Stored dataset items
━━━━━━━━━━━━━━━━
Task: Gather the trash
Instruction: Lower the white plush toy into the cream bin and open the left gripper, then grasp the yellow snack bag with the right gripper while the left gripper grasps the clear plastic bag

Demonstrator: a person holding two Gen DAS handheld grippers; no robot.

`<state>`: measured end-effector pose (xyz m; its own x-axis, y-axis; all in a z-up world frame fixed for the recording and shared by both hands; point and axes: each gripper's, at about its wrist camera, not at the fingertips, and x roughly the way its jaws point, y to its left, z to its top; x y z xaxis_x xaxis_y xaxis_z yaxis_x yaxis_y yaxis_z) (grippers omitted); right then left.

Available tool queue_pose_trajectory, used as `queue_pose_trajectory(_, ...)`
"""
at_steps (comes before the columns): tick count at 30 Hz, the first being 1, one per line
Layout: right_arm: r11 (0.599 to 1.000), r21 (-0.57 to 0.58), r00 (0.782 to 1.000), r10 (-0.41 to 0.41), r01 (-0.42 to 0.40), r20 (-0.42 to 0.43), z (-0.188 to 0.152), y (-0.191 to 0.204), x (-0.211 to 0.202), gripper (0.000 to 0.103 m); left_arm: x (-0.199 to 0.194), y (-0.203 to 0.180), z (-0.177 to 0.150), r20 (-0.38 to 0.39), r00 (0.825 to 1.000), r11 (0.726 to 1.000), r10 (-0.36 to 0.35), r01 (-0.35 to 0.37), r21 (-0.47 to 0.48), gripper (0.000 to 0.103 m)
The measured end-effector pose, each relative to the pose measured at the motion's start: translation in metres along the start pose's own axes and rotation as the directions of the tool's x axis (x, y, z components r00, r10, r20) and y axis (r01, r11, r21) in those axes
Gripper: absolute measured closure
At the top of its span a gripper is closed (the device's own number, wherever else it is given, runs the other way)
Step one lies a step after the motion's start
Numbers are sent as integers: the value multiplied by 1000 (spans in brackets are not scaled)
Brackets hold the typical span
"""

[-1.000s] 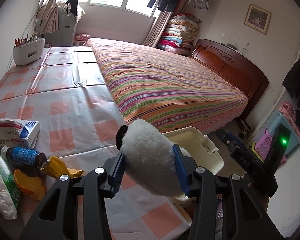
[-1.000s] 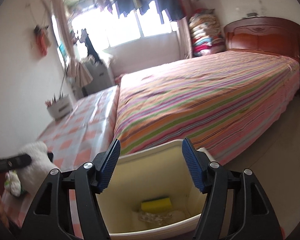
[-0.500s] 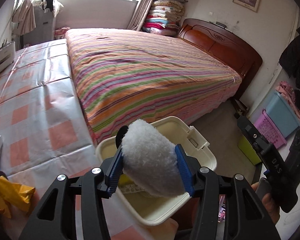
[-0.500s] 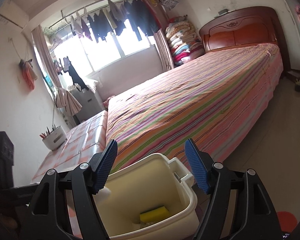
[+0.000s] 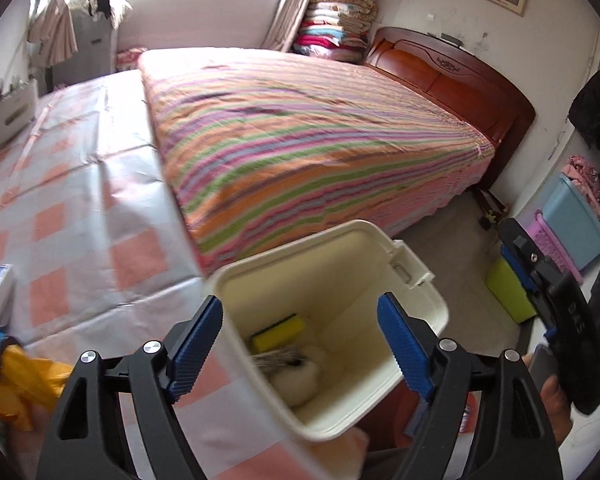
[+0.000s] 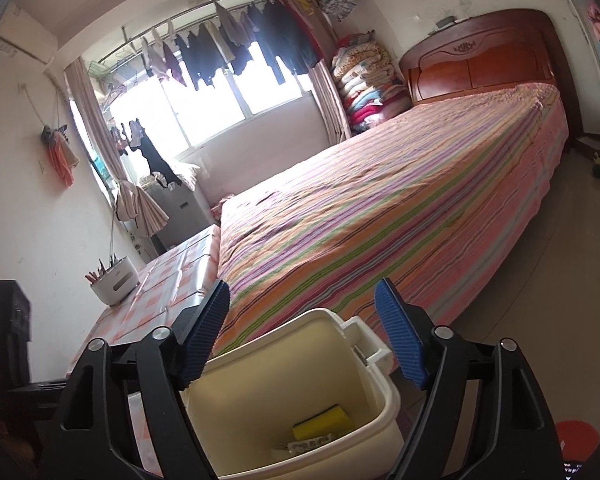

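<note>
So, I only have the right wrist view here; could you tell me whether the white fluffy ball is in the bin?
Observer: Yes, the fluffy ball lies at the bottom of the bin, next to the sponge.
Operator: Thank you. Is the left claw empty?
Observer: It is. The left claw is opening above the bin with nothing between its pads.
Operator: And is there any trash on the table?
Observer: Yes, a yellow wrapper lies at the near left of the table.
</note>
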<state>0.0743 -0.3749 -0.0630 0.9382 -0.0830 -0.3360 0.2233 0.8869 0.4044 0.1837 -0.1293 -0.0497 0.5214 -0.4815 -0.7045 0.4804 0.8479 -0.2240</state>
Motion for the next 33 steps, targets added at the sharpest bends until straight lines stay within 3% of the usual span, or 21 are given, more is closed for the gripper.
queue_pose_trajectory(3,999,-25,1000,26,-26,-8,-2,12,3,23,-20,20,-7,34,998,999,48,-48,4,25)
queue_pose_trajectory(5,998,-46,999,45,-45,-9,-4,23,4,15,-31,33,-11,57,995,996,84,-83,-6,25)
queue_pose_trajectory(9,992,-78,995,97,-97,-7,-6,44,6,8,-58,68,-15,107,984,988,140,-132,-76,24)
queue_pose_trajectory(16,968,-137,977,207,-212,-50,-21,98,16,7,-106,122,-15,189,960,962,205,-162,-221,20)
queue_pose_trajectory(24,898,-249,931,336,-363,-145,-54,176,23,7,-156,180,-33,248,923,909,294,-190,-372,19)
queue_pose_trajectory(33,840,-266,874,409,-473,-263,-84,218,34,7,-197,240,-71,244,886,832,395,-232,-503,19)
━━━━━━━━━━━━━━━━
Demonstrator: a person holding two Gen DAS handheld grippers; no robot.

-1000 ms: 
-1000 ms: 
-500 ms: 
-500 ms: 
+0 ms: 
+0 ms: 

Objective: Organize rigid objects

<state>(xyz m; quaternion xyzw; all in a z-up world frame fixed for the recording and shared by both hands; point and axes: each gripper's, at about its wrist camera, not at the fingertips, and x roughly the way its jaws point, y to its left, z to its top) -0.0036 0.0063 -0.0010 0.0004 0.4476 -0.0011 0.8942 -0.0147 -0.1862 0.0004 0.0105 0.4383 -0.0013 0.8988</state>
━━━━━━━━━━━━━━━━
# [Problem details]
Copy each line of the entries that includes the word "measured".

# [Solved exercise]
`<state>`: measured end-effector pose (xyz m; its own x-axis, y-axis; all in a z-up world frame fixed for the recording and shared by both hands; point and axes: each gripper's, at about its wrist camera, not at the fingertips, and x roughly the way its jaws point, y to its left, z to its top; x y z xaxis_x xaxis_y xaxis_z yaxis_x yaxis_y yaxis_z) (grippers omitted); right then left.
The measured end-effector pose, each relative to the pose measured at the motion's start: translation in metres along the start pose's own axes and rotation as the directions of the tool's x axis (x, y, z components r00, r10, r20) and y axis (r01, r11, r21) in those axes
Gripper: absolute measured closure

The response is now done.